La Corse, le corse et l’enseignement du corse
Un triste constat : la Corse se meurt. Peut-on d’ailleurs parler d’un « peuple corse » ? Il faudrait dire : « la population corse ». Les corses sont en effet devenus, dans leur propre pays, une petite minorité : un quart environ des habitants de l’île. Et, de cette minorité, une minorité seulement s ’intéresse au sort de sa langue. Les autres en ont pris leur parti. La situation paraît donc désespérée.
Dans ces conditions, comment sauver la Corse, comment sauver le corse ? Les « nationalistes » -ou prétendus tels, s’adressent à l’Etat français, comme d’humbles quémandeurs. C’est du tueur que la victime implore le salut ! Ils seront évidemment déçus. L’Etat français, issu des « Lumières », a le devoir d’éliminer ces dialectes –volontiers appelés « patois » - qui transmettent toutes les superstitions, tout l’irrationnel, tout l’ »obscurantisme » du Moyen Age, au premier rang desquels figure évidemment la religion catholique. L’Abbé Grégoire a été le champion de ce combat pour la Raison, la Science, le Progrès, le Bonheur. L’enseignement du corse dans les Ecoles de la République ne peut être qu’un leurre. L’indépendance pure et simple est la condition nécessaire de la survie de notre langue.
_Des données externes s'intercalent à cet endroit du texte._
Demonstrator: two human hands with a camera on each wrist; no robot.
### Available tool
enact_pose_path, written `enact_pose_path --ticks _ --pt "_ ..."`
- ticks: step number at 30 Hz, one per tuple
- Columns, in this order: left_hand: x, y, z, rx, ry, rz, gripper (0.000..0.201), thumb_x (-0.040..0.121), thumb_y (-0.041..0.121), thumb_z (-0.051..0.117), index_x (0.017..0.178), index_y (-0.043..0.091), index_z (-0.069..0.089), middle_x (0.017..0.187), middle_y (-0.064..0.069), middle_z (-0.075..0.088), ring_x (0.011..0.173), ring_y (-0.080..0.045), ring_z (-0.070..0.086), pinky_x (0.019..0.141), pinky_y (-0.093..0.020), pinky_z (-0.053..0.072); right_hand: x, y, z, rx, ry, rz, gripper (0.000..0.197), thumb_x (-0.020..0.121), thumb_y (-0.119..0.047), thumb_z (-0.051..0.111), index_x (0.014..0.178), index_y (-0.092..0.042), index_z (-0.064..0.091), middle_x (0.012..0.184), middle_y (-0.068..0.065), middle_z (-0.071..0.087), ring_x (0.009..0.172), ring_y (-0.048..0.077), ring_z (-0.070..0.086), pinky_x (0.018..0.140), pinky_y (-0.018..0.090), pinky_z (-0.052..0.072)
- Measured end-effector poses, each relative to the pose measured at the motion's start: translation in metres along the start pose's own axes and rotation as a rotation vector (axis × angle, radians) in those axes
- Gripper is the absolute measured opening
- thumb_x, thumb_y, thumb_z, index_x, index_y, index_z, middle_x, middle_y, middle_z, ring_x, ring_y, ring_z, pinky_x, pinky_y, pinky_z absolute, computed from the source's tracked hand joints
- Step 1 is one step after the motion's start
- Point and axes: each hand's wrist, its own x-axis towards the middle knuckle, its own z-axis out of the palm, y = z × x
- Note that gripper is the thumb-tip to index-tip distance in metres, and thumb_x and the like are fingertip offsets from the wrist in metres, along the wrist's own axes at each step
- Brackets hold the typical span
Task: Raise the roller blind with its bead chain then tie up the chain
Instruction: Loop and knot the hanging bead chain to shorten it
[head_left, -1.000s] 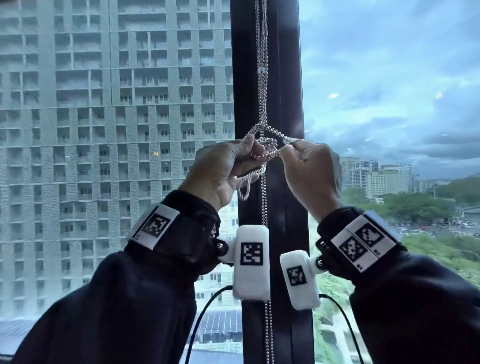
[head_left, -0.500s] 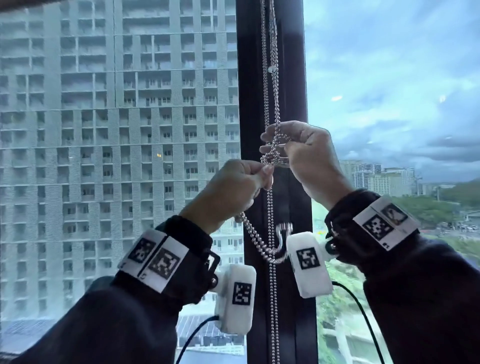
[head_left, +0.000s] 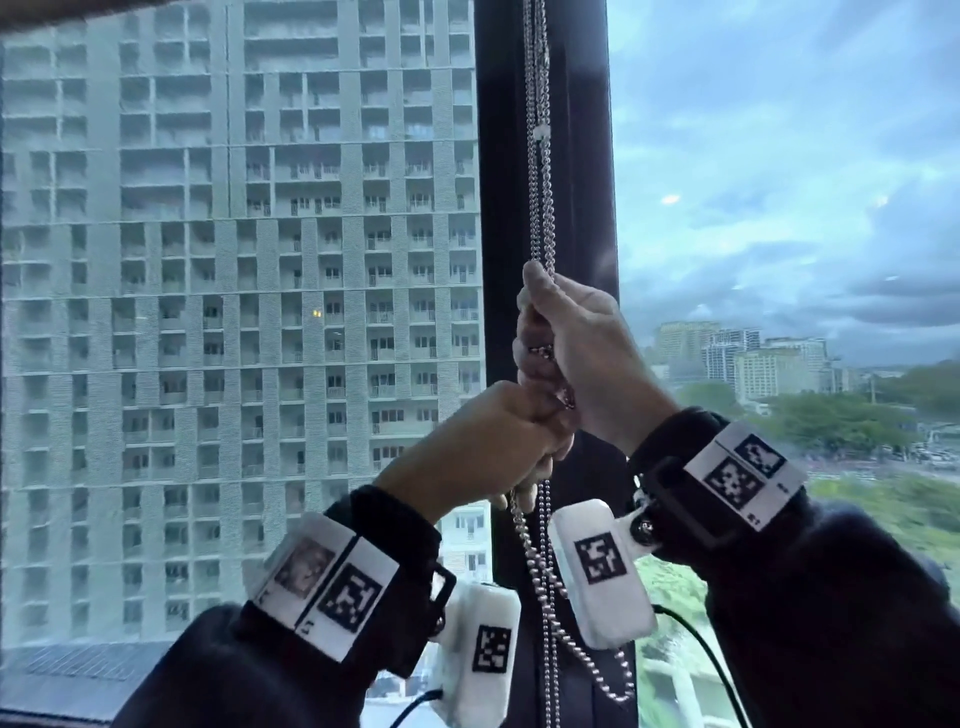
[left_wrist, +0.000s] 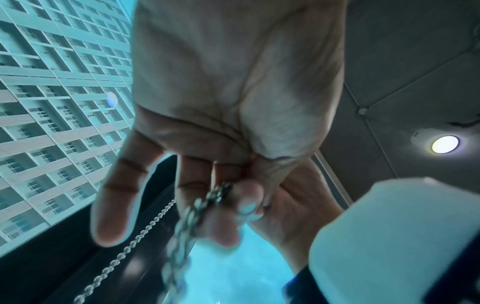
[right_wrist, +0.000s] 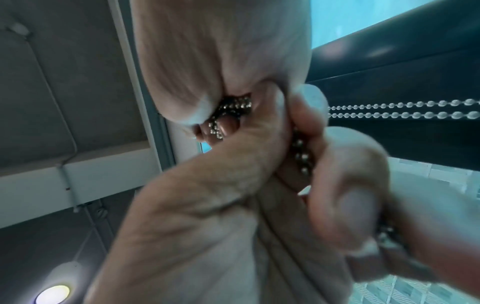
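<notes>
The silver bead chain (head_left: 537, 208) hangs in several strands down the dark window post (head_left: 576, 156). My right hand (head_left: 540, 358) grips a bunched knot of chain (right_wrist: 233, 107) against the post, thumb upward. Directly beneath and touching it, my left hand (head_left: 545, 431) holds the strands that leave the knot. In the left wrist view they are pinched between thumb and fingers (left_wrist: 221, 195), with the little finger sticking out. A slack loop of chain (head_left: 576, 654) dangles below both hands. The roller blind itself is not in view.
Glass panes lie on both sides of the post, with a tower block (head_left: 234, 312) outside on the left and sky on the right. A round ceiling lamp (left_wrist: 445, 144) shines behind me. White camera pods (head_left: 602, 571) hang under both wrists, close to the dangling loop.
The hands were side by side, pulling a chain loop apart. The right hand has since risen onto the knot, and the left hand has closed in right under it. Slack now hangs below.
</notes>
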Motion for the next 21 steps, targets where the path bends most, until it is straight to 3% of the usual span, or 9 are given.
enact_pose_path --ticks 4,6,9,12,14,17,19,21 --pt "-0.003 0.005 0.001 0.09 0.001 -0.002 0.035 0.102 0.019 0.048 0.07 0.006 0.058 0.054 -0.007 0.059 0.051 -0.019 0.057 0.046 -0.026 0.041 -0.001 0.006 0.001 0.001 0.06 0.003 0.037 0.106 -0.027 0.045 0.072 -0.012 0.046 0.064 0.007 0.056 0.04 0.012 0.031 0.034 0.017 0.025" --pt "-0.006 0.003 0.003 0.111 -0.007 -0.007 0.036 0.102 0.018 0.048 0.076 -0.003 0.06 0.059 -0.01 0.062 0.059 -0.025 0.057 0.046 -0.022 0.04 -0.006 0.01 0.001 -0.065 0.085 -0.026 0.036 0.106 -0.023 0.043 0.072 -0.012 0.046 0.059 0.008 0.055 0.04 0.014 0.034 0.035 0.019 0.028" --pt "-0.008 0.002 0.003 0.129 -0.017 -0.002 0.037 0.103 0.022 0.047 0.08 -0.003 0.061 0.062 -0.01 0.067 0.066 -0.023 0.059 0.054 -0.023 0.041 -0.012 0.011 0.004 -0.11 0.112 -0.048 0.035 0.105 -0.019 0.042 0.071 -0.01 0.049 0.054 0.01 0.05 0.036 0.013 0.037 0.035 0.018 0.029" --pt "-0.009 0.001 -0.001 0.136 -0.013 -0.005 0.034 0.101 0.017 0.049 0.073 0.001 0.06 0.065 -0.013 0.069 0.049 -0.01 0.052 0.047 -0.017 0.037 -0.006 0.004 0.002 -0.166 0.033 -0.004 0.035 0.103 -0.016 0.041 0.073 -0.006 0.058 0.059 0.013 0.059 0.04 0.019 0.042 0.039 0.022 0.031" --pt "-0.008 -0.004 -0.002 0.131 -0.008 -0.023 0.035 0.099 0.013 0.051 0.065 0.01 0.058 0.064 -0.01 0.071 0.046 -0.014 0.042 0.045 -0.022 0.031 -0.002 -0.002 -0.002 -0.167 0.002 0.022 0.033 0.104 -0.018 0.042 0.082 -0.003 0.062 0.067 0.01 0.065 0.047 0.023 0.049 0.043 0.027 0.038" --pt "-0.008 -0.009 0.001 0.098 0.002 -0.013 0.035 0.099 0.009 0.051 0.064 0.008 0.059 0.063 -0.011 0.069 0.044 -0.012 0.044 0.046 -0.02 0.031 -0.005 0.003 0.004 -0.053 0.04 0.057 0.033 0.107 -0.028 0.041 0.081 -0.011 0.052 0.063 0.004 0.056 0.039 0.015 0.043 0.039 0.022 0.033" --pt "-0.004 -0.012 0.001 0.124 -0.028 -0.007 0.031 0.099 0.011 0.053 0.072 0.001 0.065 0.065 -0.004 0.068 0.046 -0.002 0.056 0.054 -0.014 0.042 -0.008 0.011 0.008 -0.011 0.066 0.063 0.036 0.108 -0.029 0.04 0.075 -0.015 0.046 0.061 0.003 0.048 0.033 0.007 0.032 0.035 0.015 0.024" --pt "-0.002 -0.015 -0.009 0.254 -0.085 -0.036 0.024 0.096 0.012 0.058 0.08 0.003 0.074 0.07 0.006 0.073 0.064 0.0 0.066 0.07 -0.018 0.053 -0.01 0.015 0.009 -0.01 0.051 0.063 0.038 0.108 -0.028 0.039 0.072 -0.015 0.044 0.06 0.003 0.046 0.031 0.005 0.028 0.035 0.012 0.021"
Certes, en d’autres temps et en d’autres lieux, on aurait pu envisager une langue « nationale » -le français, langue officielle -, coexistant avec des langues régionales –breton, basque, alsacien, catalan, corse –langues « des travaux et des jours », parlées couramment par les habitants des diverses provinces. Rome n’a jamais contraint les peuples de son immense empire à apprendre le latin à l’école, et si les Gaulois ont renoncé à leur langue (tandis que d’autres, comme les juifs, résistaient), c’est qu’ils l’ont bien voulu. On peut penser aussi, plus près de nous, à l’Empire Austro-Hongrois : deux nations unies sous la même couronne, chacune gardant sa langue ; Mais demander que l’on parle corse en Corse dans la République française actuelle, c’est pure inconscience. Il n’y a, en France, qu’un seul peuple, le peuple français, et la République est « une et indivisible ». (Bel exemple de la sécularisation de dogmes religieux, nos révolutionnaires ayant pour la plupart reçu l’éducation des bons Pères Jésuites, pour lesquels l’hostie était « une et indivisible »). Bien que nous ayons assisté, à Evian, aux mystères de l’indivisible divisé, le dogme laïque est resté inébranlable. On a beau multiplier les suppliques à Marianne, tout ce qu’elle accordera ne sera que pièges.
La Corse a été non seulement colonisée économiquement, mais « transsubstantiée » spirituellement par une idéologie qui détruit toute identité formée par l’Histoire. Impossible d’être « Français et Corse ». On ne peut être que « Français-français ». Et tout individu qui défile sous la bannière « Liberté, Egalité, Fraternité » est d’office compté au nombre des Français, même s’il vient du fond de l’Asie, ou de l’extrême Patagonie.
Mais quelle incohérence chez nos « nationalistes » ! Ils se vantent, avec une incroyable vanité, d’avoir précédé les Français dans le culte des Lumières, et dans l’émergence de l’individu enfin autonome. Ces malheureux le croient et finissent par le faire croire ; nous n’oublions pas Hollande, Président de la République, qui déclarait sans rire que Corte avait illuminé Paris ! Et nous fûmes les témoins indignés de l’ignoble travestissement de Pascal Paoli, - le fondateur de la Nation corse, imbu de philosophie thomiste, qui avait créé son université « au service de Dieu et de la Nation », confiant l’éducation de la jeunesse à des professeurs tous thomistes, - Oui, Pascal Paoli avait en abomination les principes de la Révolution française. Et, s’il avait d’abord accueilli favorablement cette Révolution, c’est dans l’espoir, vite déçu, que le nouveau régime allait rendre à la Corse la liberté.
On dira sans doute que les choses ont changé ; la France est devenue l’Hexagonie, simple marché dominé par des puissances étrangères. Mais c’est une mince consolation de penser que la Corse va périr avec la France. Tous les observateurs nous disent que nous sommes en train de subir une transformation radicale, qui verra la fin des identités nationales, et même que se crée, dans les laboratoires des savants, une nouvelle espèce, qui sera à l’humanité actuelle ce que celle-ci est au singe. Mais nous voulons rester des hommes, avec notre histoire et nos spécificités. Là est tout le sens de notre lutte. Là est notre devoir, et notre honneur.